Saved data entries:
^^^^^^^^^^^^^^^^

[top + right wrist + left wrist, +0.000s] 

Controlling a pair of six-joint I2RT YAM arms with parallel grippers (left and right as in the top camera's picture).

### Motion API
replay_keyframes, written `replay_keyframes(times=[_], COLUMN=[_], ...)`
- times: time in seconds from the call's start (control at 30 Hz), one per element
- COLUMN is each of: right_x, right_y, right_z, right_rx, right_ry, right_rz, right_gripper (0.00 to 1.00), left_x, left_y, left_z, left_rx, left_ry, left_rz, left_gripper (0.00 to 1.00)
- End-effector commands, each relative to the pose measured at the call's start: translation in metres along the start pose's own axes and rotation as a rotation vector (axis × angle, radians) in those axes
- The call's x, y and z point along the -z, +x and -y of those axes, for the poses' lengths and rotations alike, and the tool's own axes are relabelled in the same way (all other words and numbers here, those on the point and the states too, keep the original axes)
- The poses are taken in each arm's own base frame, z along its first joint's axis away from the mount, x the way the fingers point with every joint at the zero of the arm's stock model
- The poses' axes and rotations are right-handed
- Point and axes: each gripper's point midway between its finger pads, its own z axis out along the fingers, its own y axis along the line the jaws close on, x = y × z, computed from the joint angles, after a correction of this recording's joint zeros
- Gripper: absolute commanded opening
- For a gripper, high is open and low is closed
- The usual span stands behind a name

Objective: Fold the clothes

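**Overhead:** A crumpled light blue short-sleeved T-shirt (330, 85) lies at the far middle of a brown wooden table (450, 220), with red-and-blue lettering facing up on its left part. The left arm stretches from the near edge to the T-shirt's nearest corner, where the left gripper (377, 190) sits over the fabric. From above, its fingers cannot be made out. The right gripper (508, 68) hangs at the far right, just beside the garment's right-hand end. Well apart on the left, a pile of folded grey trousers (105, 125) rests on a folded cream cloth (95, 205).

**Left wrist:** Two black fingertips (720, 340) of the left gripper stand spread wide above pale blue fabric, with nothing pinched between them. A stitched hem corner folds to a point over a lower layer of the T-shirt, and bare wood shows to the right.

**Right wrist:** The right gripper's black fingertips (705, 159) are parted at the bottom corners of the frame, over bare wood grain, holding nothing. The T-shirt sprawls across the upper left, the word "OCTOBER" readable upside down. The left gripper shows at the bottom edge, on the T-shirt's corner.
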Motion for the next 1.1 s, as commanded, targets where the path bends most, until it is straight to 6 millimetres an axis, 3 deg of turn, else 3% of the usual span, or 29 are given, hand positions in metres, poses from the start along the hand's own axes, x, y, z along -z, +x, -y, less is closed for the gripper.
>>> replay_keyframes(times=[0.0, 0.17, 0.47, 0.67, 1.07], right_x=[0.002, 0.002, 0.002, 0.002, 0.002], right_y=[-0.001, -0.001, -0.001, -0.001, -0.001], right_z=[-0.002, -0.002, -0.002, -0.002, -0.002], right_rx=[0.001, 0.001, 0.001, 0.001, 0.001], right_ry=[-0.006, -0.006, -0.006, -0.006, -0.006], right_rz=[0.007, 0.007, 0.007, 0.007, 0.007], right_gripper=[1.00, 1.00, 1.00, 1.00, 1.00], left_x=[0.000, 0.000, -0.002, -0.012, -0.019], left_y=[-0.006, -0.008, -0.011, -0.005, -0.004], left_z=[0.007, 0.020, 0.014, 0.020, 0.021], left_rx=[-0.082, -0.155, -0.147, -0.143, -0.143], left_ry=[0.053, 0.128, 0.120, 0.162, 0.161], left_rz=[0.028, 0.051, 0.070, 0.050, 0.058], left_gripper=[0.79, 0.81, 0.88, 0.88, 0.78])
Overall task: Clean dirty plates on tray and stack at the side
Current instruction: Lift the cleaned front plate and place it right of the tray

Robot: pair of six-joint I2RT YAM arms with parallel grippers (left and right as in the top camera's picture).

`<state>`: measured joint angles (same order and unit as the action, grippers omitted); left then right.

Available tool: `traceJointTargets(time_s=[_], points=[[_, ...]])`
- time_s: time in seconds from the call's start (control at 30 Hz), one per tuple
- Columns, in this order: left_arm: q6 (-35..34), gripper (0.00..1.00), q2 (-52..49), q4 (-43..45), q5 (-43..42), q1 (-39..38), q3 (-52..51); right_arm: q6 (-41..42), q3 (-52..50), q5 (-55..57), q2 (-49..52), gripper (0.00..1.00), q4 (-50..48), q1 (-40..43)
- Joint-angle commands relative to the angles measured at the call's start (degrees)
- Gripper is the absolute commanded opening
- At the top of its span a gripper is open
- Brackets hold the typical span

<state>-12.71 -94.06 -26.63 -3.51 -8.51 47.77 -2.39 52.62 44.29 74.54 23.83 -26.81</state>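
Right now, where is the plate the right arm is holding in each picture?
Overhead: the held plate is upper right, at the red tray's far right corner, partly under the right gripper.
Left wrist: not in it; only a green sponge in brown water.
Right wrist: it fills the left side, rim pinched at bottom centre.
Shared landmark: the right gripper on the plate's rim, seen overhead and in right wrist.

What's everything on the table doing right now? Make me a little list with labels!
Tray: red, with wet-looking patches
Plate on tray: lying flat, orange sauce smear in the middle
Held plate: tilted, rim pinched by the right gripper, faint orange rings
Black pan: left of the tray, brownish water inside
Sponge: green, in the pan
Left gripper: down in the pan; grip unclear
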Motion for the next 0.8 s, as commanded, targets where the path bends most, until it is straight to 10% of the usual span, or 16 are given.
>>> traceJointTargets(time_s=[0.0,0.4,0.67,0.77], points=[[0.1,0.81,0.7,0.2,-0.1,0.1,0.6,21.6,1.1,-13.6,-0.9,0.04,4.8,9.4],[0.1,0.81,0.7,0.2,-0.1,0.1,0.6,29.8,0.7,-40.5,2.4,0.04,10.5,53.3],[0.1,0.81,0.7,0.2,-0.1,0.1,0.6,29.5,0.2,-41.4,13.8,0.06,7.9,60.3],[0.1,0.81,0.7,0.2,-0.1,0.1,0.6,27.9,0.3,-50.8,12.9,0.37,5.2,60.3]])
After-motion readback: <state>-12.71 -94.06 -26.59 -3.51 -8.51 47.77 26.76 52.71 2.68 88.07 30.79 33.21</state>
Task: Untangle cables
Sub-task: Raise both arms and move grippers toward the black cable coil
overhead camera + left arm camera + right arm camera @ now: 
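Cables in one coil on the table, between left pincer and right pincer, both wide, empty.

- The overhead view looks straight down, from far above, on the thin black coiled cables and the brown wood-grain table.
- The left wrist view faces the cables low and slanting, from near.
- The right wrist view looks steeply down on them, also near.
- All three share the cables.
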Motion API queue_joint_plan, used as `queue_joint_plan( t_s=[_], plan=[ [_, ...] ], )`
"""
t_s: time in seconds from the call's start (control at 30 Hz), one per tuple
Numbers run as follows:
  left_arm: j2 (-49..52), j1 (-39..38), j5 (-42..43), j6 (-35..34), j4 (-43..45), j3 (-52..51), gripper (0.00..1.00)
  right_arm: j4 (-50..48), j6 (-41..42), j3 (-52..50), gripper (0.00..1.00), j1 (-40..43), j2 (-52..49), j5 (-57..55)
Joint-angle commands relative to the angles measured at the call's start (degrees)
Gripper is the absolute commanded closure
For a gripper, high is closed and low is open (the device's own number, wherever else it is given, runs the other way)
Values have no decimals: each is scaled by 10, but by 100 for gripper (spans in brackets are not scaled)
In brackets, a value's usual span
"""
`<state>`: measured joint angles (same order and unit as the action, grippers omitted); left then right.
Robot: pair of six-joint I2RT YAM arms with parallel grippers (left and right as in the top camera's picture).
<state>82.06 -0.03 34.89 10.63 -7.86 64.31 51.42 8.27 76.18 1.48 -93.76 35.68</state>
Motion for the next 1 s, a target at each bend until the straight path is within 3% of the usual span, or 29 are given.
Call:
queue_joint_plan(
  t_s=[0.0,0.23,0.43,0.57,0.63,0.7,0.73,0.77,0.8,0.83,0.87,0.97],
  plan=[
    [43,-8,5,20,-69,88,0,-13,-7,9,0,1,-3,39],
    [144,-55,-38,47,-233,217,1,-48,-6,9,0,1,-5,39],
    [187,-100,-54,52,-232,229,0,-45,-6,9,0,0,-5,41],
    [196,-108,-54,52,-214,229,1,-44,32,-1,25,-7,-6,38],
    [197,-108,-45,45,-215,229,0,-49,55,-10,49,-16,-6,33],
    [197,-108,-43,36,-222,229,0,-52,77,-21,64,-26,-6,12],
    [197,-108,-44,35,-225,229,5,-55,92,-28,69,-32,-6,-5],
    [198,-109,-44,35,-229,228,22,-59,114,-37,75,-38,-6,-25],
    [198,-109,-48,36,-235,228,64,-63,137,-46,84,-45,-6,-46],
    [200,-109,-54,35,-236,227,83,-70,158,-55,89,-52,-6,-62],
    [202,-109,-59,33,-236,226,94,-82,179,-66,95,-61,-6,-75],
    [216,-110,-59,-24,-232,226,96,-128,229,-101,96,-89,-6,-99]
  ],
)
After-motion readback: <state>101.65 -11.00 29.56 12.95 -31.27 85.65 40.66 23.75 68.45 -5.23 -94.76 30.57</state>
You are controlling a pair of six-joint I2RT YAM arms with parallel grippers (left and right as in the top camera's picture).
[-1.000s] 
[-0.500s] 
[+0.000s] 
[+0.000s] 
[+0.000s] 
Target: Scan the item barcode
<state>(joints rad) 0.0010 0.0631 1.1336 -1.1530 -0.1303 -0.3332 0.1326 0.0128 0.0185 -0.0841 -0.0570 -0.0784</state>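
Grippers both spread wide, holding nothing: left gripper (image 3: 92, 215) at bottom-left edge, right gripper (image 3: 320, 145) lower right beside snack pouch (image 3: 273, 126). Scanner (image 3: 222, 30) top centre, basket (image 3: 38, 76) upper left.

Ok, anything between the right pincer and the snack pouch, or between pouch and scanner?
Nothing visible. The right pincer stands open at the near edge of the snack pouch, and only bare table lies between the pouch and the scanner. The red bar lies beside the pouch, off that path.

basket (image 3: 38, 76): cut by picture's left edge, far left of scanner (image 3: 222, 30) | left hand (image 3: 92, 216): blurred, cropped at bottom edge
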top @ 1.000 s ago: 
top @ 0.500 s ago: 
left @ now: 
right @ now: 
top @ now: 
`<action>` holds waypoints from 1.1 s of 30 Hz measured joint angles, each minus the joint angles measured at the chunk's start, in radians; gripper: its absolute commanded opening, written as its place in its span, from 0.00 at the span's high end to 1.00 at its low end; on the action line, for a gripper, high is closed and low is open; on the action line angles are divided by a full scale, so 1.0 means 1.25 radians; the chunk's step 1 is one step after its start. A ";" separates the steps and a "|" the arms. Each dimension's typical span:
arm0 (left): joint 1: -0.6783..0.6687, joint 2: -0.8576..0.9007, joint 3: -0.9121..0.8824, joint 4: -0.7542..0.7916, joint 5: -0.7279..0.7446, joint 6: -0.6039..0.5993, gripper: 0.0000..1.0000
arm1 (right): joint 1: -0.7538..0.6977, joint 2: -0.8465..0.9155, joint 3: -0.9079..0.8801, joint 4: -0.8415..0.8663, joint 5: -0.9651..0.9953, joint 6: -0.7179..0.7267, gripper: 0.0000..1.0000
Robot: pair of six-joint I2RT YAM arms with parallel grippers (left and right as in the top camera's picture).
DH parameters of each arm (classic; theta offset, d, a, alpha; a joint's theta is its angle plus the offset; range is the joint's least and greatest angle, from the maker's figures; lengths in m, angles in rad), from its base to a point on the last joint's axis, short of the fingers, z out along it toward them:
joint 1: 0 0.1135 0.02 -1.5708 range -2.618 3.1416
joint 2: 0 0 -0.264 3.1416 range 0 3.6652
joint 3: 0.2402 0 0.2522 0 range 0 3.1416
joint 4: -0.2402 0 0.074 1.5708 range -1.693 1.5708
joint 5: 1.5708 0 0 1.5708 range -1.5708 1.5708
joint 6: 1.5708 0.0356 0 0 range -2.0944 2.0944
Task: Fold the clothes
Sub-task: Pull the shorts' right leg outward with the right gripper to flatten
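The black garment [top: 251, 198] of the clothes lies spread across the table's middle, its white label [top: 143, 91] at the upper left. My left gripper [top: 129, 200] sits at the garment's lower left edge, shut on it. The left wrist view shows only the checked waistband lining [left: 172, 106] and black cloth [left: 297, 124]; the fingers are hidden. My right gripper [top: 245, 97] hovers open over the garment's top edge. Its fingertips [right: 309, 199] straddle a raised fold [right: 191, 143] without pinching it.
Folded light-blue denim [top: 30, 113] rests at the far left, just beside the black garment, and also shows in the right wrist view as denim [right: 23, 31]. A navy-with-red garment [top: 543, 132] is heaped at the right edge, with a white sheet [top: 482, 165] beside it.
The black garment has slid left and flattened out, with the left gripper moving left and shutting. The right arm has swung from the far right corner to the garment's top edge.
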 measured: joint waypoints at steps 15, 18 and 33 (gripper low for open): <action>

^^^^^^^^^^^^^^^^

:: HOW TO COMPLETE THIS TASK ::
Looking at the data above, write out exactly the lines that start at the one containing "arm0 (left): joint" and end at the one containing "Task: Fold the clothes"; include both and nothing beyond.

:: TASK SOLUTION ::
arm0 (left): joint 1: -0.6783..0.6687, joint 2: -0.8576..0.9007, joint 3: -0.9121..0.8824, joint 4: -0.7542..0.7916, joint 5: -0.7279..0.7446, joint 6: -0.6039..0.5993, gripper: 0.0000..1.0000
arm1 (right): joint 1: -0.7538..0.6977, joint 2: -0.8465..0.9155, joint 3: -0.9079..0.8801, joint 4: -0.8415..0.8663, joint 5: -0.9651..0.9953, joint 6: -0.7179..0.7267, gripper: 0.0000..1.0000
Robot: pair of six-joint I2RT YAM arms with parallel grippers (left and right as in the top camera's picture).
DH parameters of each arm (classic; theta offset, d, a, alpha; a joint's theta is its angle plus the offset; range is the joint's least and greatest angle, from the maker's figures; lengths in m, angles in rad), from its base to a point on the last joint's axis, short of the fingers, z out along it toward them:
joint 1: 0 0.1135 0.02 -1.5708 range -2.618 3.1416
joint 2: 0 0 -0.264 3.1416 range 0 3.6652
joint 3: 0.2402 0 0.2522 0 range 0 3.1416
joint 4: -0.2402 0 0.074 1.5708 range -1.693 1.5708
joint 5: 1.5708 0 0 1.5708 range -1.5708 1.5708
joint 6: 1.5708 0.0356 0 0 range -2.0944 2.0944
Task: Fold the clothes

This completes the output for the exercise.